- The problem -
The answer should be an exact repeat of the stretch of material below from the line containing "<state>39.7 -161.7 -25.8" through the line containing "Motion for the".

· · · · · · ·

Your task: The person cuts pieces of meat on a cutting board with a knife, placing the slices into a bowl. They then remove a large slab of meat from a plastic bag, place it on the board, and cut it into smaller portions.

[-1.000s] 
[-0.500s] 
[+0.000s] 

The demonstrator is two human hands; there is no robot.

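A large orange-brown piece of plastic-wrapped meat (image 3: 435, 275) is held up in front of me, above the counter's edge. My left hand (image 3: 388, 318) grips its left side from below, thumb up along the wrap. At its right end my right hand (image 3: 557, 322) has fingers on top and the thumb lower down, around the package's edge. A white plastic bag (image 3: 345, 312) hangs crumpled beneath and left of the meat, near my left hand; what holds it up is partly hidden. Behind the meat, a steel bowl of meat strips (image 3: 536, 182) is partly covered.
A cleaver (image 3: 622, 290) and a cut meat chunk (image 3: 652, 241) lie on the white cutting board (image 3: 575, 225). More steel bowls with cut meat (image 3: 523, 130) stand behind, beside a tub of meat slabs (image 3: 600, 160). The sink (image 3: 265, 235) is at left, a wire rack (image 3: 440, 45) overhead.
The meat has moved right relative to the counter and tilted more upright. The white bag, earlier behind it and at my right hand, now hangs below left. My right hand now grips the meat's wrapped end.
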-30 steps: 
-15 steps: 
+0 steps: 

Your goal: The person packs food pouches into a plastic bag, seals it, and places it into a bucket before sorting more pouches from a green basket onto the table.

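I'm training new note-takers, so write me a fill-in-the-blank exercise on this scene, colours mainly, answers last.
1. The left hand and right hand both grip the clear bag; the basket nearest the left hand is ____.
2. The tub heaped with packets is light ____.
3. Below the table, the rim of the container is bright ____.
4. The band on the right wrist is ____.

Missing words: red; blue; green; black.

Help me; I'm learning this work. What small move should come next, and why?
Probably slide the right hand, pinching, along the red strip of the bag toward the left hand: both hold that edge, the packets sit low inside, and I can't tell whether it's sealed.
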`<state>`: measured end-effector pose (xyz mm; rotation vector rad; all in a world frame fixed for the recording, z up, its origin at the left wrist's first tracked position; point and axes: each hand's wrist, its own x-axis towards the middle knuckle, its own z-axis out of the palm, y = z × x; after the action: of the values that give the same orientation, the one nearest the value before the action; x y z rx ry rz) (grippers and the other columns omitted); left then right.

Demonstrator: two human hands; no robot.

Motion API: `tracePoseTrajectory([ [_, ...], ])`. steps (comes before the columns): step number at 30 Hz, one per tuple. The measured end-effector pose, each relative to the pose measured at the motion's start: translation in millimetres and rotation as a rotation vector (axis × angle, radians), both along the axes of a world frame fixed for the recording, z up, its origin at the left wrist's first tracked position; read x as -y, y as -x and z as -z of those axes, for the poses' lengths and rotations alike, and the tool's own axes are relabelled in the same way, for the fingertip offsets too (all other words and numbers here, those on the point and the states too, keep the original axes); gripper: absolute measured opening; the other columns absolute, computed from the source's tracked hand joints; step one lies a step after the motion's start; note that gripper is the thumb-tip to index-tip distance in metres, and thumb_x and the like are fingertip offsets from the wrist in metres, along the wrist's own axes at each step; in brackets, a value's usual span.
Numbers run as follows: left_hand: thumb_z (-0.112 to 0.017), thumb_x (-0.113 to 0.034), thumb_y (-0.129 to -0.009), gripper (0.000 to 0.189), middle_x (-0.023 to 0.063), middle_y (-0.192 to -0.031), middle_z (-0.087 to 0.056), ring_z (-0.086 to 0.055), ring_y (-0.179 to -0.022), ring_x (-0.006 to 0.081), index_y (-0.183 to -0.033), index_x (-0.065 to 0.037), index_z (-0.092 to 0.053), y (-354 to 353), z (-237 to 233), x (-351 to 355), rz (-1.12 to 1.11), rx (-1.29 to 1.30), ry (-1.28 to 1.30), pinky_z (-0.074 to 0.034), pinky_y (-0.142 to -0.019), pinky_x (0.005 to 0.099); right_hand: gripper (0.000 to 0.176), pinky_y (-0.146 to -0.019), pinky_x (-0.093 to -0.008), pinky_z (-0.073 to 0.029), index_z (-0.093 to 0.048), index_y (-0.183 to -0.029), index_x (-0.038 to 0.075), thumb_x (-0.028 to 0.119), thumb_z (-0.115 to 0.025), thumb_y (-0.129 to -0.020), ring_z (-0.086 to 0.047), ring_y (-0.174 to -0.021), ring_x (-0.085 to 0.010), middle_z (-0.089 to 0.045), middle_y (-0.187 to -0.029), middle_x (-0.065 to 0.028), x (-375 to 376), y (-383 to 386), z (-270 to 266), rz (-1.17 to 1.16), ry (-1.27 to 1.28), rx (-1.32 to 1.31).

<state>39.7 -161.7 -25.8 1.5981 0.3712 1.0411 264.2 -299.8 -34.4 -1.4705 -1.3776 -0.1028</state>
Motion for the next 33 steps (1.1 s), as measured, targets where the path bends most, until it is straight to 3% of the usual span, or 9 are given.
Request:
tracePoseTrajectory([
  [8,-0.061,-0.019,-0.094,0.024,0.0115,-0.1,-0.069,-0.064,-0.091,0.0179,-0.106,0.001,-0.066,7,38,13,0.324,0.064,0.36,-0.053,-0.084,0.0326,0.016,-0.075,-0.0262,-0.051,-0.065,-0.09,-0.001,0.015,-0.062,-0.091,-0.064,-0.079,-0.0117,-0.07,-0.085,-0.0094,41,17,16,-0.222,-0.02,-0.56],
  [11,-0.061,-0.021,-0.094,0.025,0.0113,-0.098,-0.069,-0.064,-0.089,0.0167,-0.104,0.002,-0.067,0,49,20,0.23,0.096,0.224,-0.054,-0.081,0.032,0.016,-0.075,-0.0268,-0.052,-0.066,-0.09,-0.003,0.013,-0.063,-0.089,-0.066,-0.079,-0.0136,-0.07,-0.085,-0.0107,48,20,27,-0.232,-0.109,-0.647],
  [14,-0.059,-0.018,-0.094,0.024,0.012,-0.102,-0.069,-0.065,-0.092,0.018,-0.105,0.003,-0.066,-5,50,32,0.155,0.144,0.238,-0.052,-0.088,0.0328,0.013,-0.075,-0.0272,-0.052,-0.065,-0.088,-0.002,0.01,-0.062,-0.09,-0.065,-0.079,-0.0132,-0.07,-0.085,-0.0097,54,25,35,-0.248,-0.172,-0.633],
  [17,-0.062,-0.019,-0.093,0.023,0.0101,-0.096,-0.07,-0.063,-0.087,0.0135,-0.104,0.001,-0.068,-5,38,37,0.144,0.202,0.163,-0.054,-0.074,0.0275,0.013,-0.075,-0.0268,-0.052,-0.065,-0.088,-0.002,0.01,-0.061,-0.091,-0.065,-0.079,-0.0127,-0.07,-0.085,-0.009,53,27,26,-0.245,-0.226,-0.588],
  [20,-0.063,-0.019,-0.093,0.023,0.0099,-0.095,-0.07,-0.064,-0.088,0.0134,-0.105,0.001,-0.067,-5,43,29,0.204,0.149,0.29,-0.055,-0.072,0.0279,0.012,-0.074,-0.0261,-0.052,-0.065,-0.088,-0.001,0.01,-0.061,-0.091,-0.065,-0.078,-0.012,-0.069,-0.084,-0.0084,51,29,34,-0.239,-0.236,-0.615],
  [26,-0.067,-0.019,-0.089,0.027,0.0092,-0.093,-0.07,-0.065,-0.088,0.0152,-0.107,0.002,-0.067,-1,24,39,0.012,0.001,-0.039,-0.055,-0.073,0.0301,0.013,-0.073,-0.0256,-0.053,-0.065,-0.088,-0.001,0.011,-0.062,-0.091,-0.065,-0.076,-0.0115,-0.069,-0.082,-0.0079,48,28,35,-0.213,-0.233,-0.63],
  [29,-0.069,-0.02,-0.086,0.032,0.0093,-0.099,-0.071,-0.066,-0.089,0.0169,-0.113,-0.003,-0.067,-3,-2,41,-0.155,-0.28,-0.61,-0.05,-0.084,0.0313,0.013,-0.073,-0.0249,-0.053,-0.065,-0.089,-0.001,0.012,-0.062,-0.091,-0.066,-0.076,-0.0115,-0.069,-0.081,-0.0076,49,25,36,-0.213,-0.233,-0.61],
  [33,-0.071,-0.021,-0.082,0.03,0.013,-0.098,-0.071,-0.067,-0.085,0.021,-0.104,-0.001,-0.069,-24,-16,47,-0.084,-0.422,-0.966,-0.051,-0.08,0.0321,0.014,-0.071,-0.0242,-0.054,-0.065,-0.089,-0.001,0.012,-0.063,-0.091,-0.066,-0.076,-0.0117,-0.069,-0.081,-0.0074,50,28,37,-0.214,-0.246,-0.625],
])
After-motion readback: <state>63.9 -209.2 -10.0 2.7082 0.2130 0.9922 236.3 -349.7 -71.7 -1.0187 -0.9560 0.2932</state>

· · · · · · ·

- Response below -
<state>39.7 -161.7 -25.8 1.5981 0.3712 1.0411 264.2 -299.8 -34.4 -1.4705 -1.3776 -0.1028</state>
Motion for the next 33 steps (1.1 s), as measured, targets where the path bends most, until it is straight to 3% of the usual span, or 9 are given.

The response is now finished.